Dietrich walked slowly along the checkout lines, looking for the short red hair of Katelyn Hicks, the bright color an easy marker in the fluorescent glare of the Walmart.

Three months earlier, his daughter Mallory, his only child from a marriage that had ended long ago, had died suddenly from a brain tumor.  She was only nineteen, still a freshman at the college in town where Dietrich taught.  Her diagnosis, sharp decline, and death had happened so quickly, so unexpectedly, that her absence from his life seemed like something he’d imagined.  Sometimes, when he arrived home distracted by a busy day at work, he still expected to find her there, tripping down the stairs to greet him, and the unnatural silence and emptiness of the house descended on him with a crushing weight.

The day after the funeral, seven nights after her death, he had a vivid dream.

Mallory appeared at the foot of his bed.  He woke to see her standing there, enveloped in an oval of white light bordered by a wreath of bright red poppies and violet gentians so dark they were nearly black.  He could smell the thick, sweet odor of the flowers in the room.  Mallory wore the pale blue hospital gown she had died in, but all trace of suffering was gone from her features.  She was radiant, transformed.  

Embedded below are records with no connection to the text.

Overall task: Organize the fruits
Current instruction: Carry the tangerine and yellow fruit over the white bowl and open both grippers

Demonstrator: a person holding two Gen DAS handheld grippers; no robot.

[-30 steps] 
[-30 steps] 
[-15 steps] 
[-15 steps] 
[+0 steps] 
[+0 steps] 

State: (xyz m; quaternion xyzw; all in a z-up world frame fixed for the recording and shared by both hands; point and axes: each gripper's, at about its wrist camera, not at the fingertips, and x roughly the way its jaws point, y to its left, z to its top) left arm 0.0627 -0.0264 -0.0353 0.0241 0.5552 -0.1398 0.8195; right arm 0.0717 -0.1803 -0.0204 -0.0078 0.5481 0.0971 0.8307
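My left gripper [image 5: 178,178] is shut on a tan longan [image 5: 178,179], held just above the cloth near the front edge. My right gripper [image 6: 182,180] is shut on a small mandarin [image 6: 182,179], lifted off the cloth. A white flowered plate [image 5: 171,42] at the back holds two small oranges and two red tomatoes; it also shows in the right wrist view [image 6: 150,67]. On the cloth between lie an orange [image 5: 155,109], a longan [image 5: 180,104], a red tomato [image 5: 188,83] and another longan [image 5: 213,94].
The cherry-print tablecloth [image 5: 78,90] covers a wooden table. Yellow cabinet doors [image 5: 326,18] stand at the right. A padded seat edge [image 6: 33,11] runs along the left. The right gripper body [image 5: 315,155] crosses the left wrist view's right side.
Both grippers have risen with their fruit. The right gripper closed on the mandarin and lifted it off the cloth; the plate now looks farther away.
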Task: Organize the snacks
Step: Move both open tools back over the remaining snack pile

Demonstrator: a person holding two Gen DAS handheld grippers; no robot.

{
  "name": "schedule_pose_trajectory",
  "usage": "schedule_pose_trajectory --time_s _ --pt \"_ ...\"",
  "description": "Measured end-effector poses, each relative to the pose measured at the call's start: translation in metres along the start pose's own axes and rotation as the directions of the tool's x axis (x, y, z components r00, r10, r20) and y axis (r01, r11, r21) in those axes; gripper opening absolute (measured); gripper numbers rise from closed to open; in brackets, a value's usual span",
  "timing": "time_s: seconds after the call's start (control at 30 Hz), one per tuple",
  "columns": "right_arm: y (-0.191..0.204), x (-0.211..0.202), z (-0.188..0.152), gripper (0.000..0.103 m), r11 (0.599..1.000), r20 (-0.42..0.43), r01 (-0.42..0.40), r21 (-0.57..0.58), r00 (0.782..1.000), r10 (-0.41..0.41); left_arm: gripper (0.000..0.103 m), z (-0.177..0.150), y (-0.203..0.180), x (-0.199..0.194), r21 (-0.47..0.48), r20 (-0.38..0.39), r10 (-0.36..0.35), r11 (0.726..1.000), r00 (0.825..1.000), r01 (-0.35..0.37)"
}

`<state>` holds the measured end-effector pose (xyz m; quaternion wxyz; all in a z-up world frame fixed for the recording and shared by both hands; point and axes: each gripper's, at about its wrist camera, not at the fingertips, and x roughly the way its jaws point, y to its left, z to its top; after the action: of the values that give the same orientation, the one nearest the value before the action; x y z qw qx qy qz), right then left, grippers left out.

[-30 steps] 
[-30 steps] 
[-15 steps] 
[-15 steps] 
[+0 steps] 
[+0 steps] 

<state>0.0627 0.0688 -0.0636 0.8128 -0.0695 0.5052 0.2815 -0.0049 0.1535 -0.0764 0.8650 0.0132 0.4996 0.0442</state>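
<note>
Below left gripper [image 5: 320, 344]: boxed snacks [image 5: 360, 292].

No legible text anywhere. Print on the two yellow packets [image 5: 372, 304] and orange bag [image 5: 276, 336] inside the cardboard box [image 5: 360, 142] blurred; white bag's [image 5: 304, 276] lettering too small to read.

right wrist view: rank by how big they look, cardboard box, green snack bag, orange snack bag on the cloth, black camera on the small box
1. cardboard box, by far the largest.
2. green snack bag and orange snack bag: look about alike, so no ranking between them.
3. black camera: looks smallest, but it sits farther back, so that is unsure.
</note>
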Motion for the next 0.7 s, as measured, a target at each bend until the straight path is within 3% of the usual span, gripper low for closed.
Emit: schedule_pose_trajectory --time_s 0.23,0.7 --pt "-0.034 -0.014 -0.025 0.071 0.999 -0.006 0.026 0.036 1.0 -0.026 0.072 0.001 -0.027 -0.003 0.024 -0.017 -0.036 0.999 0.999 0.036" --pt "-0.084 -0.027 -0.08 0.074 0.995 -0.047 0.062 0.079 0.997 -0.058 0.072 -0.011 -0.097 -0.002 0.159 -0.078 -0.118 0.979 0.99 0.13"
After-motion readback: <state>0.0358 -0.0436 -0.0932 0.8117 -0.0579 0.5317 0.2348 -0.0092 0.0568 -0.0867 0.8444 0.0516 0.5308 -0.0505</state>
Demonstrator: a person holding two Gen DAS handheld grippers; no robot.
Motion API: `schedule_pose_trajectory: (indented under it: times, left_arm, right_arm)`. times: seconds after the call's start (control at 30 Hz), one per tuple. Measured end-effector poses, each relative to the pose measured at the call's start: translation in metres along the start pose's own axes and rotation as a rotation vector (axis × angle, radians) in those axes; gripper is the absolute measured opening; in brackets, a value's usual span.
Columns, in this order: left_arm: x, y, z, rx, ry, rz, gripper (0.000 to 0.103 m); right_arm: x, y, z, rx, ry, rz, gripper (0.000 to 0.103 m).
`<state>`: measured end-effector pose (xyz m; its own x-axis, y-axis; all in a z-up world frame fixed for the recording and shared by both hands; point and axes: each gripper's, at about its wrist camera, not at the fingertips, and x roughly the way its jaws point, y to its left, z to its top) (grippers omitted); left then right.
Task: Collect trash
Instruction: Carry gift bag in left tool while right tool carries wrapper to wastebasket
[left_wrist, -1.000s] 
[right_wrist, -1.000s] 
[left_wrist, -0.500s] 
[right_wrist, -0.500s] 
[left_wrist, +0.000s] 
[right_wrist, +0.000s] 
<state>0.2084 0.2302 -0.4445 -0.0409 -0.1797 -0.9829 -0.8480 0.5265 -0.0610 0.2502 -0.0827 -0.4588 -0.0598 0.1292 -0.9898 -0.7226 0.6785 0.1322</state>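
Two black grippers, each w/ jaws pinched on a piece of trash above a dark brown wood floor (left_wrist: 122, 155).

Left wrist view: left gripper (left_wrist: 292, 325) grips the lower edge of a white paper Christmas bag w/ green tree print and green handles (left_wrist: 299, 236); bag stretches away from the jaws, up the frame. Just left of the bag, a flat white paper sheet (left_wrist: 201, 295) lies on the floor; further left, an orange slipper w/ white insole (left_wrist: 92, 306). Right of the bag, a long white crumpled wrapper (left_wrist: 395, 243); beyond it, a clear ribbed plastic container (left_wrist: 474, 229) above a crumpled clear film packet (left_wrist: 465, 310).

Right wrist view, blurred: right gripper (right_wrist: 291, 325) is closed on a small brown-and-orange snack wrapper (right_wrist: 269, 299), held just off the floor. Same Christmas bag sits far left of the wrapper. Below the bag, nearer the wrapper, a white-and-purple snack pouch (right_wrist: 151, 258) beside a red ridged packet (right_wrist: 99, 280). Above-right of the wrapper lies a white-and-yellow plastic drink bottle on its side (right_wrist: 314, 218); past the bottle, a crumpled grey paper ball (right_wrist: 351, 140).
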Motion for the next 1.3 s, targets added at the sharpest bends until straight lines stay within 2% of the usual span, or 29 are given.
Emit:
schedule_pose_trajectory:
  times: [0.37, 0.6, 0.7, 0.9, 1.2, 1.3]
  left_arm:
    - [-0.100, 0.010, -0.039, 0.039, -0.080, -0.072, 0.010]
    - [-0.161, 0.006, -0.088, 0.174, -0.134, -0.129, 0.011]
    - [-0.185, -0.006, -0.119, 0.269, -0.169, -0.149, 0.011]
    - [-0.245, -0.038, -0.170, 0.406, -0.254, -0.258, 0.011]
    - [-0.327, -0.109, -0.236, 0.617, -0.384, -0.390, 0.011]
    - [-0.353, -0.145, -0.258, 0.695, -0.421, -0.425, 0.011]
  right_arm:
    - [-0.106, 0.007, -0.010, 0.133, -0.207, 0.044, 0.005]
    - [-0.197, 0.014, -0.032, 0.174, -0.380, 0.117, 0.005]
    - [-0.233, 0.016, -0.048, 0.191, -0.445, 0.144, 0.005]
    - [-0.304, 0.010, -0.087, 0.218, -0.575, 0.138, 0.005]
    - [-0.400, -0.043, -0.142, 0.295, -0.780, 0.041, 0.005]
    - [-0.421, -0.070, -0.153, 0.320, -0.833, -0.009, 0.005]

Another instant and the room went dark.  She vanished suddenly, as if someone had switched off a light, and the intoxicating scent of the flowers had vanished with her.

Dietrich lay awake for hours.  At last, a faint light leaked in through the blinds, and he glanced around at the pale walls growing more distinct, the hardwood floor with its strip of Persian carpet, the teak nightstand crouching at his elbow – trying to grasp the notion that this familiar space had been the scene of a revelation.  The dream wasn’t repeated, but the image of Mallory smiling at him so familiarly, enwreathed, her entire form backlit with a brilliant white light, had opened a possibility in his life that he’d never felt before.  He had to know more; and so, as the weeks went by, he found his thoughts turning to his eccentric former student.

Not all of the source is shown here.